- [PROBLEM]:
All lines with the word "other" in the material below are required.

━━━━

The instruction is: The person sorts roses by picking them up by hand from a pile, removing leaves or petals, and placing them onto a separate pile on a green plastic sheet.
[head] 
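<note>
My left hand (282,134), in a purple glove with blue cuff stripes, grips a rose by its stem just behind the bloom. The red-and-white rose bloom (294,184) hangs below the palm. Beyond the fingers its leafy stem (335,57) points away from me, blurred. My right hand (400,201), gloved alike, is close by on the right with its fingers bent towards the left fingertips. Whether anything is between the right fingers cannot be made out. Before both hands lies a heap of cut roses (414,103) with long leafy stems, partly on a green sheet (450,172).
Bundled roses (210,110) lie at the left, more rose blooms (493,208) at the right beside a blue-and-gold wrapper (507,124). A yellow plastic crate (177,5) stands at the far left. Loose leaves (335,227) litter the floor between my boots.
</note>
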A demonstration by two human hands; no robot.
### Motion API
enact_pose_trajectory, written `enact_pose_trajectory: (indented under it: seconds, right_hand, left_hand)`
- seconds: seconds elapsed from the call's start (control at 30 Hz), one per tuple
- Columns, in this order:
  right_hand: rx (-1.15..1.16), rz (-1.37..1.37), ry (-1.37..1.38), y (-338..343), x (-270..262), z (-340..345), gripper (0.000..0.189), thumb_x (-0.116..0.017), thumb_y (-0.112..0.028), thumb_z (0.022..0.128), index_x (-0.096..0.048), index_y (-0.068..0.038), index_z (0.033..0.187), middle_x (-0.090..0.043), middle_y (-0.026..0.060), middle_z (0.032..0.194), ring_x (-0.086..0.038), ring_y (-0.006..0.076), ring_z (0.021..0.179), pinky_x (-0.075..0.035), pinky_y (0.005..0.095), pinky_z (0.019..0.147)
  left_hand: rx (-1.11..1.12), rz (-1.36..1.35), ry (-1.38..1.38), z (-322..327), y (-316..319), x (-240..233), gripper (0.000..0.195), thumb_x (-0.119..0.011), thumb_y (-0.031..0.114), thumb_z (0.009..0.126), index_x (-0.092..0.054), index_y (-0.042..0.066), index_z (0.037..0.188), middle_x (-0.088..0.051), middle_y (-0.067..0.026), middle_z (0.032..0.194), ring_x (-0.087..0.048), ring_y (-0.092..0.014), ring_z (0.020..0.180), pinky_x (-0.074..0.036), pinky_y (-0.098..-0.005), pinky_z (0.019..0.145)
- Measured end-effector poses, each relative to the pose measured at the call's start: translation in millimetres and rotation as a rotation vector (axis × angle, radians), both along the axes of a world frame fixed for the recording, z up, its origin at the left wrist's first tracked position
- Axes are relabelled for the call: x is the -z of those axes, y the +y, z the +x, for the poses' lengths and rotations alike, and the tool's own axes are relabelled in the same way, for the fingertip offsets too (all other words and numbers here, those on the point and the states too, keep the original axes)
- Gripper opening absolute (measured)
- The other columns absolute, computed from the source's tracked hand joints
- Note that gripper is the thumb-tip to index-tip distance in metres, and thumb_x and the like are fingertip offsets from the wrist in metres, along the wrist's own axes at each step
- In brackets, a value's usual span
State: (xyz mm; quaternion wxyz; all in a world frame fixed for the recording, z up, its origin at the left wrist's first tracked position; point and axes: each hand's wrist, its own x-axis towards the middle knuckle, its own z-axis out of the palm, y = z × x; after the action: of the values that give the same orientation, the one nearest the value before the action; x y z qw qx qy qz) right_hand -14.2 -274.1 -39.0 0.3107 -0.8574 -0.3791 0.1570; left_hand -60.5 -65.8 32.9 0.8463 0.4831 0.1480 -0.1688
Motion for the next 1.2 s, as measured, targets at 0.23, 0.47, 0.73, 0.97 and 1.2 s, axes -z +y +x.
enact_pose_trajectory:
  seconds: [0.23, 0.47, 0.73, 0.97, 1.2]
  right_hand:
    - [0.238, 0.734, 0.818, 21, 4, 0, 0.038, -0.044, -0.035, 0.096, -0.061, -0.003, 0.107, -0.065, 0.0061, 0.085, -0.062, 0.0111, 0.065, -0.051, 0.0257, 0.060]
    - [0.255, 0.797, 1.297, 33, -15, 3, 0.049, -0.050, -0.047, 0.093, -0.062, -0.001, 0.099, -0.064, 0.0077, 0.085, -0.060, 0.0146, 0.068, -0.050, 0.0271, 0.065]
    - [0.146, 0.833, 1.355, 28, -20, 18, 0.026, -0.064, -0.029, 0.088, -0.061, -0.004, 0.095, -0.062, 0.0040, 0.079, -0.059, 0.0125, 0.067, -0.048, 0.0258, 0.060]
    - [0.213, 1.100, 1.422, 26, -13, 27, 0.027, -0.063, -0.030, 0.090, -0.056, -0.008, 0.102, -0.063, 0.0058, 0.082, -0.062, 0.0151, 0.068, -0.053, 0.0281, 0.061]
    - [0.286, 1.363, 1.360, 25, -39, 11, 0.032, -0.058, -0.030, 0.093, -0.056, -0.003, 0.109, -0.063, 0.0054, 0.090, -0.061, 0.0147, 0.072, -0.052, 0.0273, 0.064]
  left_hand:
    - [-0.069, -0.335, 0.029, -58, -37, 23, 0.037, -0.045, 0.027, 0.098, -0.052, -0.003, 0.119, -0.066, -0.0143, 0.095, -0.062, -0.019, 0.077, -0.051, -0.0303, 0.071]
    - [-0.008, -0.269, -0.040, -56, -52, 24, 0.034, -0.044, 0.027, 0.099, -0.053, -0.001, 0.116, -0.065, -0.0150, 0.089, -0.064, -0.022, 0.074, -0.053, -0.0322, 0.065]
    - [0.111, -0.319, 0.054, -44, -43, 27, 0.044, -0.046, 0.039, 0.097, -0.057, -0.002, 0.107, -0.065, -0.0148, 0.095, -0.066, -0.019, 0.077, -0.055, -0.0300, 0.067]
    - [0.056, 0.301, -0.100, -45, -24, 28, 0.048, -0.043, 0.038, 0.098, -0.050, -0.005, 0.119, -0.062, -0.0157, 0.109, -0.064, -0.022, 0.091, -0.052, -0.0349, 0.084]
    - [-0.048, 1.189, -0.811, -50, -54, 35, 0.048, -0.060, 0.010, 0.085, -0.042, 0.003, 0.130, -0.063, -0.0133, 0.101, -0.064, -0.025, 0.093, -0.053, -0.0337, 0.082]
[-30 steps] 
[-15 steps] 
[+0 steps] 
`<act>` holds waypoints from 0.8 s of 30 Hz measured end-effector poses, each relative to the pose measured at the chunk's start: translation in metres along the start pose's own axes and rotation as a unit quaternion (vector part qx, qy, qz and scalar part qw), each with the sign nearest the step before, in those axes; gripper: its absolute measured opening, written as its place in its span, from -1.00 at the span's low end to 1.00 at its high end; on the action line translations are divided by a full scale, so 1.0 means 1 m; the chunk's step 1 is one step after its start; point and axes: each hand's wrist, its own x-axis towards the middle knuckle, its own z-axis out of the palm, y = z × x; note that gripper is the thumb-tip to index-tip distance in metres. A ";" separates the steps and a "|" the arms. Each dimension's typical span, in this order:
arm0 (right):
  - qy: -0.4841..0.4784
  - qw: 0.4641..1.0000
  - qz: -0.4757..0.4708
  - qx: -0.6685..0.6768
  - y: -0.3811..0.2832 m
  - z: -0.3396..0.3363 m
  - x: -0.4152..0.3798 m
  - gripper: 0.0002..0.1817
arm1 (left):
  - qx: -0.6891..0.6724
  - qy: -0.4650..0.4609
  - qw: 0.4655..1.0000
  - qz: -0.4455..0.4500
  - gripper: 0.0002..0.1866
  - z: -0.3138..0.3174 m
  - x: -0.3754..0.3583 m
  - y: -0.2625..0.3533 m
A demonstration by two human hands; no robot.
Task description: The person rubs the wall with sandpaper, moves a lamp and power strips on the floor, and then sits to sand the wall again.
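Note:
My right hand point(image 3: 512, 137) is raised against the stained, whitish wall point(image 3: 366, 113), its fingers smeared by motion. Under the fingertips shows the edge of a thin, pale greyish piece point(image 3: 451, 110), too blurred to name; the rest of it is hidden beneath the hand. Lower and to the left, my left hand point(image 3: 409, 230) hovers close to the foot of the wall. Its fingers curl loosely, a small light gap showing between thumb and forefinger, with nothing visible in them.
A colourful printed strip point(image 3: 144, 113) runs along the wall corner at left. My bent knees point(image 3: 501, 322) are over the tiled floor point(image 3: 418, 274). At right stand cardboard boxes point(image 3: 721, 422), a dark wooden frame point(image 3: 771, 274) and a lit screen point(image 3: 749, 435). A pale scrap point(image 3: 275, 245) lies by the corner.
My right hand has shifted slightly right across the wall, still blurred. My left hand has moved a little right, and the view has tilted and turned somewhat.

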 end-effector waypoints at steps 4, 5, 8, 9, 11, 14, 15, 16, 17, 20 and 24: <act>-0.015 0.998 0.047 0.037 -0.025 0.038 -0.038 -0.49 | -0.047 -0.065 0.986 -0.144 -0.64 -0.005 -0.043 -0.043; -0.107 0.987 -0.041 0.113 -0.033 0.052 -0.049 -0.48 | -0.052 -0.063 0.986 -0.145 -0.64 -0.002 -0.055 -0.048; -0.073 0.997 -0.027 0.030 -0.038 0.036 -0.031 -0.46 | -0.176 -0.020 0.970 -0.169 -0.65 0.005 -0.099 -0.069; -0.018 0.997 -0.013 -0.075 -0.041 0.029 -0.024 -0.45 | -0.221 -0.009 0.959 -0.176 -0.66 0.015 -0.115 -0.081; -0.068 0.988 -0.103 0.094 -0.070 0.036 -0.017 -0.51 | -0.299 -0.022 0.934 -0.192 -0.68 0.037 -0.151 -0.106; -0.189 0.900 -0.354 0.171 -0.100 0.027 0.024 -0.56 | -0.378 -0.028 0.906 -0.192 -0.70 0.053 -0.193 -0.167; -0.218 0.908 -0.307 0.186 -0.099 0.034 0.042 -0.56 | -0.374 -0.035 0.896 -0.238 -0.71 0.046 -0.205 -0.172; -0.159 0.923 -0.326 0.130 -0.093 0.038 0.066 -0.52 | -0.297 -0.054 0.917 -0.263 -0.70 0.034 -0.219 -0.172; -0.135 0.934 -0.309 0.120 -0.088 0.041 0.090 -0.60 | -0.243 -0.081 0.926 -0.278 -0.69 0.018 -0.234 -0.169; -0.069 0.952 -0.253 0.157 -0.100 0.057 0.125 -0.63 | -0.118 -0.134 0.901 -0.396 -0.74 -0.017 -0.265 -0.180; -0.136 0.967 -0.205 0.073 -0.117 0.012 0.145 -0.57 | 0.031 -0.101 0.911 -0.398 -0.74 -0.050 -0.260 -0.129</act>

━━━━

- [ANSWER TO THIS EXERCISE]:
- Axes are relabelled for the call: x is the -z of those axes, y the +y, z the +x, for the poses' lengths and rotations alike, and the tool's own axes are relabelled in the same way, for the fingertip offsets too (all other words and numbers here, those on the point and the states too, keep the original axes)
- The other columns absolute, computed from the source's tracked hand joints

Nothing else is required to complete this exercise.